_Your task:_ Go through the material under this sentence. Return every line holding "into".

=====

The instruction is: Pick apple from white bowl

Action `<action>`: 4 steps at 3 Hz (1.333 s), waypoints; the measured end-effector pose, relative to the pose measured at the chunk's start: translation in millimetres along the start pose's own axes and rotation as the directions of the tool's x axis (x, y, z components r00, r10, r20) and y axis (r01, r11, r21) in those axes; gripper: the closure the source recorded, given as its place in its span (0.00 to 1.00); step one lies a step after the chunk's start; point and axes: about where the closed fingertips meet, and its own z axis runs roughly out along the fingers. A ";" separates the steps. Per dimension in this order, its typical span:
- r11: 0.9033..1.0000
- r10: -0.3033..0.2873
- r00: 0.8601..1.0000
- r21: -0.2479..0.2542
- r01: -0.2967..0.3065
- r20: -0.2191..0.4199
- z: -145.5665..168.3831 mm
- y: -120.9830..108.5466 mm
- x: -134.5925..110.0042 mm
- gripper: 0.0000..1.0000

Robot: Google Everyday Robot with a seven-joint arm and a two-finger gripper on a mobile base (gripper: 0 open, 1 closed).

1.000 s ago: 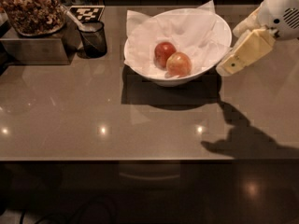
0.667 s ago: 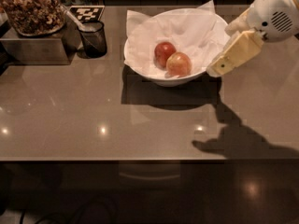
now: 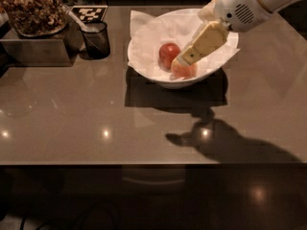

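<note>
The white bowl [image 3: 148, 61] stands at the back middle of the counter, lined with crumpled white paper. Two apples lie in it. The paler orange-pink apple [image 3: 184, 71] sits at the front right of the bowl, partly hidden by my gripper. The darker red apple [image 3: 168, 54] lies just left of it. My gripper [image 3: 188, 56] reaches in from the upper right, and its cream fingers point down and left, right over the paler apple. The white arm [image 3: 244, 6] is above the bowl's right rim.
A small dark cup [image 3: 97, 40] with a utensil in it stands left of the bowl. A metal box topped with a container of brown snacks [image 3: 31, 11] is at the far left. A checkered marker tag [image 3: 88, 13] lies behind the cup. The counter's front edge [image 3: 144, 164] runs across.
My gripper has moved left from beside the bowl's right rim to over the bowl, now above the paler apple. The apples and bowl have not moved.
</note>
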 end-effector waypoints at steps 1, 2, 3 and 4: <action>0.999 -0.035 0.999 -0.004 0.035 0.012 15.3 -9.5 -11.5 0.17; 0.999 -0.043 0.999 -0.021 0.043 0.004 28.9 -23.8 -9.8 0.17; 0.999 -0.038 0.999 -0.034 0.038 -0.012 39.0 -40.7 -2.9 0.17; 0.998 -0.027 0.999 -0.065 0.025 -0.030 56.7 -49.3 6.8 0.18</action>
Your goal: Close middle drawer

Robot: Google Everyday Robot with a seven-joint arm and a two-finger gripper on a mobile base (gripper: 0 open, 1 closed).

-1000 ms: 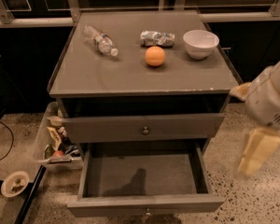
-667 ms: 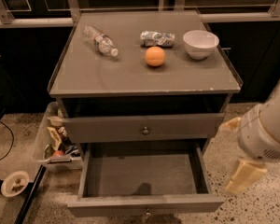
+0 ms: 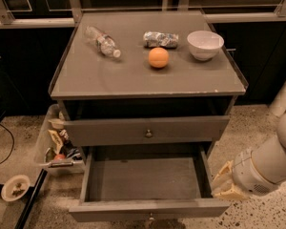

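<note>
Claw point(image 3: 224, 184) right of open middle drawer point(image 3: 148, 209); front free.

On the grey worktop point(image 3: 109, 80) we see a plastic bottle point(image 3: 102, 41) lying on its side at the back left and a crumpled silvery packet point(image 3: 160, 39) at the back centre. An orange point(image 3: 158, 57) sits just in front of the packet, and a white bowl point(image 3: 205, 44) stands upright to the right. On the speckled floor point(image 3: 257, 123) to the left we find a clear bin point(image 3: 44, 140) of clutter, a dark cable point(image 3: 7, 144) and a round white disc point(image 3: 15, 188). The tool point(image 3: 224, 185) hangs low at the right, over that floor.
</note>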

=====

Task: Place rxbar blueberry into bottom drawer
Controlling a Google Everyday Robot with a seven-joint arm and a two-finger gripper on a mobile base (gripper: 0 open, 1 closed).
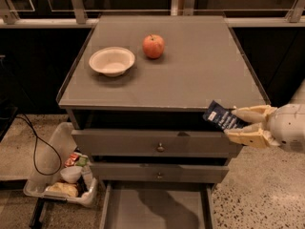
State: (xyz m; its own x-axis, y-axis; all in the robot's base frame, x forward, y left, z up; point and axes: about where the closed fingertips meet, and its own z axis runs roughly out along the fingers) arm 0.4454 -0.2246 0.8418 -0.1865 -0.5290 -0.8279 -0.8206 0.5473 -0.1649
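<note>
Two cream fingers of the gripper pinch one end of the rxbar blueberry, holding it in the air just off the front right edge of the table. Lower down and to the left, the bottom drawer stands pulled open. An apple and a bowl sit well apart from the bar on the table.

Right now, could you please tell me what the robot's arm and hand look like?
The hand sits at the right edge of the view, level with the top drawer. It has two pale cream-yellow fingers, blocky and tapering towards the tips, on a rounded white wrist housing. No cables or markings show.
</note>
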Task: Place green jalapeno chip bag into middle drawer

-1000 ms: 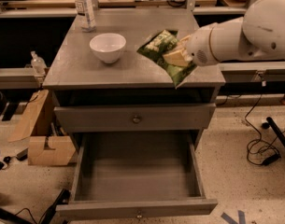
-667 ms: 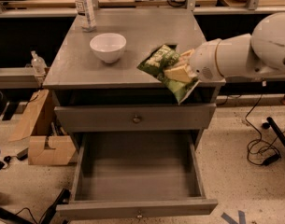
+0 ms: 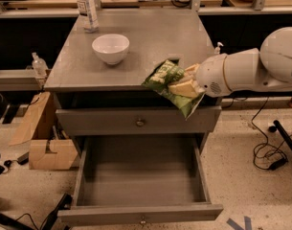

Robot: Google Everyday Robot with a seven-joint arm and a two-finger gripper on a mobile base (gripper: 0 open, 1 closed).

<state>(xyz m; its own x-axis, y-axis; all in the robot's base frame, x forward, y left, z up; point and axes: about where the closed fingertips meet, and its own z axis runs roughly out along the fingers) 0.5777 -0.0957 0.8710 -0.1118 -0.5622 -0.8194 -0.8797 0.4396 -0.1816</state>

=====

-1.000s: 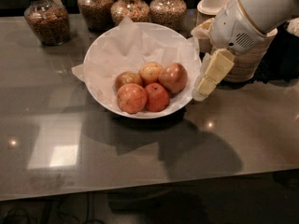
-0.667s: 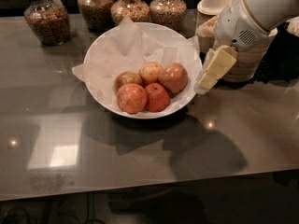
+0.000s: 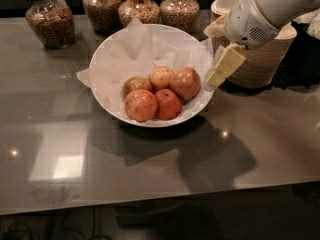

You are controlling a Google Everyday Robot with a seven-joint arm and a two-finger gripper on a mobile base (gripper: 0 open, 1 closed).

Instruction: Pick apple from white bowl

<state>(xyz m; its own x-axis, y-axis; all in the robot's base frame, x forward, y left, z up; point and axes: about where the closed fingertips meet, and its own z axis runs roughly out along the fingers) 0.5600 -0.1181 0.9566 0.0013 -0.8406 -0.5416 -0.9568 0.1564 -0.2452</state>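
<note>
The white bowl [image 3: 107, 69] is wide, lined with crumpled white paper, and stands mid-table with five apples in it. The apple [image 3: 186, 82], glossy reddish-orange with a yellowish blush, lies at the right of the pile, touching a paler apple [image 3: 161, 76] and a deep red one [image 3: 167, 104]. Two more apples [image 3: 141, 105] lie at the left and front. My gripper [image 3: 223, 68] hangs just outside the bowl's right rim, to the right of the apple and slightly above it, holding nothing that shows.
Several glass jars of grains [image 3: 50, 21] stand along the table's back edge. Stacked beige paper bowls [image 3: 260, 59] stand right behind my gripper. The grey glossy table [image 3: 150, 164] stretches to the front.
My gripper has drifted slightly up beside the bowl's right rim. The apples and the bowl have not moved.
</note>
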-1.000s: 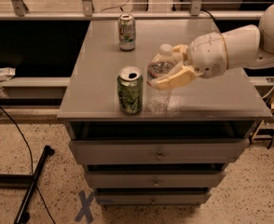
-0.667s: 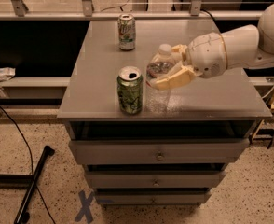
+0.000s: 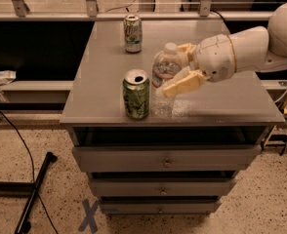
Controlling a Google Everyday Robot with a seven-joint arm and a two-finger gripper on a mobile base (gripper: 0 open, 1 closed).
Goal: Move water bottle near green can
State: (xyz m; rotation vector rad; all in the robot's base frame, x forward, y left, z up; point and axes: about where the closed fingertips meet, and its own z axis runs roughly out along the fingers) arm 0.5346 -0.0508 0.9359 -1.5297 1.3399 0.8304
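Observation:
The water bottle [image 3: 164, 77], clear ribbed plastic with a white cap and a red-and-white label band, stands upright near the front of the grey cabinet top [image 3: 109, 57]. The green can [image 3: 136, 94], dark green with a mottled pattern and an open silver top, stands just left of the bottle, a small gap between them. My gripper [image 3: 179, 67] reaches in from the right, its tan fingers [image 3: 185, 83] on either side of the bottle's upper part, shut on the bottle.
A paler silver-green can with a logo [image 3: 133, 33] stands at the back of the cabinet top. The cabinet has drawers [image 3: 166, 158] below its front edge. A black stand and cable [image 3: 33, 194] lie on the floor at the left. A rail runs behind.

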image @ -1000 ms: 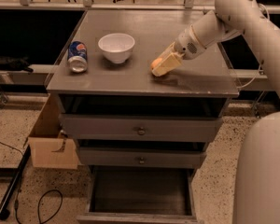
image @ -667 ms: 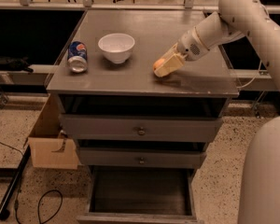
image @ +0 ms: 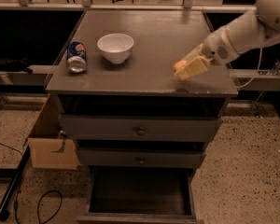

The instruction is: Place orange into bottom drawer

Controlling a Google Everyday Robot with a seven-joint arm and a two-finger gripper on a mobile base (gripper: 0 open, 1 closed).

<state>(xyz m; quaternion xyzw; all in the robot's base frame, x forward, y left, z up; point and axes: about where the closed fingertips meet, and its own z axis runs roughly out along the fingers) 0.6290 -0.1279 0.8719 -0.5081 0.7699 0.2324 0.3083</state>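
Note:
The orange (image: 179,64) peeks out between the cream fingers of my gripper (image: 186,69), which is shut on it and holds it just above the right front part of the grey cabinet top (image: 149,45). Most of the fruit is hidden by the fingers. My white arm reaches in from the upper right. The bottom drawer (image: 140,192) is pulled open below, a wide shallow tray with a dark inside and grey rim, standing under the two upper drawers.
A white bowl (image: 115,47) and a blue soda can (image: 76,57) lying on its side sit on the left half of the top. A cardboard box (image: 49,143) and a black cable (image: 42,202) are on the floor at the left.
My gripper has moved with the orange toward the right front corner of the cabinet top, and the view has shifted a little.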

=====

_Task response:_
Task: Place rxbar blueberry into bottom drawer
Task: Place green jalapeno chip bag into middle drawer
The instruction is: Place orange into bottom drawer

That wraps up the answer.